Comfort (or being comfortable) is a sense of physical or psychological ease, often characterised as a lack of hardship. Persons who are lacking in comfort are uncomfortable, or experiencing discomfort. A degree of psychological comfort can be achieved by recreating experiences that are associated with pleasant memories, such as engaging in familiar activities,[1][2] maintaining the presence of familiar objects,[1] and consumption of comfort foods. Comfort is a particular concern in health care, as providing comfort to the sick and injured is one goal of healthcare, and can facilitate recovery.[3] Persons who are surrounded with things that provide psychological comfort may be described as being "in their comfort zone". Because of the personal nature of positive associations, psychological comfort is highly subjective.[3]
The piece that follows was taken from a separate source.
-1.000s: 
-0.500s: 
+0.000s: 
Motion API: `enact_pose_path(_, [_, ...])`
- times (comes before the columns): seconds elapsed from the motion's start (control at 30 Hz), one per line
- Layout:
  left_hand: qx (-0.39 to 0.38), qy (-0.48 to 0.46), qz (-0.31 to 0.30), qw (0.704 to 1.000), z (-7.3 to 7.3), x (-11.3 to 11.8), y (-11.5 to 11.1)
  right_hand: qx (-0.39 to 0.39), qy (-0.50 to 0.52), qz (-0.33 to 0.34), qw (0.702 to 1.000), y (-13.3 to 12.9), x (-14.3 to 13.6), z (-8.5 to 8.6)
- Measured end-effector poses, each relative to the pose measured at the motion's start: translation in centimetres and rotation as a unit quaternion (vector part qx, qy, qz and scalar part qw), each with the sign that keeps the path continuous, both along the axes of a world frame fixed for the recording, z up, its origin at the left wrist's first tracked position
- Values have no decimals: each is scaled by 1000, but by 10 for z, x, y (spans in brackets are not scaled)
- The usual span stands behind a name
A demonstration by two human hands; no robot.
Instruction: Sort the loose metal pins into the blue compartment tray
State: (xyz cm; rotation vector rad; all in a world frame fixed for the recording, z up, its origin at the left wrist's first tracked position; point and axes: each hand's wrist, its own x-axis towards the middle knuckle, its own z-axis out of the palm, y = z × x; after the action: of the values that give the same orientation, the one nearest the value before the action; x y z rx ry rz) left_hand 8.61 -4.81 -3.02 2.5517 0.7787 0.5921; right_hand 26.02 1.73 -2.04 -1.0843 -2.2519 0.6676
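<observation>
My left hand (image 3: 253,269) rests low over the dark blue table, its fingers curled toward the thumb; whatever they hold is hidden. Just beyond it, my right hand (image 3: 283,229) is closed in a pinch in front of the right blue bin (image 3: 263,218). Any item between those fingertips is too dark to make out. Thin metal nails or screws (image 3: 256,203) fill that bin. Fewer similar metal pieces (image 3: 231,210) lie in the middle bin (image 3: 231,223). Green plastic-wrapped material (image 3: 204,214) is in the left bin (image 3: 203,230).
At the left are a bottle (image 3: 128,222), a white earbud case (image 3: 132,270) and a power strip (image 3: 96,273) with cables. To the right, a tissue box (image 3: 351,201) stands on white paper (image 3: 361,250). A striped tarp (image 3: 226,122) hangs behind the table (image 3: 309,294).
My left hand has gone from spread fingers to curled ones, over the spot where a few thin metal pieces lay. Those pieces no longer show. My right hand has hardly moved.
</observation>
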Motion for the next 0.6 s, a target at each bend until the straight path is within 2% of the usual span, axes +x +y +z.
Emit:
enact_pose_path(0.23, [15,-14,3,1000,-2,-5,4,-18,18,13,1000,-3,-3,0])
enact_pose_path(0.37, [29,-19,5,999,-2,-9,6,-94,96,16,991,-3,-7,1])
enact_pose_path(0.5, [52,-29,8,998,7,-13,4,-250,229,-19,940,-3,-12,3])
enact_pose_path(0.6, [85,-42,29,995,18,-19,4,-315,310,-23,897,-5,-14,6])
The use of "comfort" as a verb generally implies that the subject is in a state of pain, suffering or affliction, and requires alleviation from that state. Where the term is used to describe the support given to someone who has experienced a tragedy, the word is synonymous with consolation or solace. However, comfort is used much more broadly, as one can provide physical comfort to someone who is not in a position to be uncomfortable. For example, a person might sit in a chair without discomfort, but still find the addition of a pillow to the chair to increase their feeling of comfort. Something that provides this type of comfort, which does not seek to relieve hardship, can also be referred to as being "comfy".


Rama comforts Sita

There are various psychological studies about the feeling of comfort, and they have resulted in a few conclusions. The idea of comfort varies among each person; however, there are a few universal themes of comfort that apply to everyone. Most of these universal themes falls under the physical comfort such as contact comfort, comfort food, and thermal comfort.

Contact comfort


Contact comfort is satisfaction with someone's touch, like a parent's embrace. This is essential to a child's development.

Harry Harlow study

One of the most famous developmental psychological studies is Harry Harlow's development experiment with monkeys. He separated baby monkeys at birth and raised them with surrogate mothers. There were two types of surrogate mothers: a metal wire one, and one covered with cloth. Each was equipped with a nozzle from which the baby monkeys could "breast" feed. The surrogate mother covered in cloth represented comfort. At the end of the experiment, the psychologist saw that the monkeys would choose the cloth surrogate over the wire surrogate. They concluded that having basic needs is essential, but there is the need for closeness and affection.[4]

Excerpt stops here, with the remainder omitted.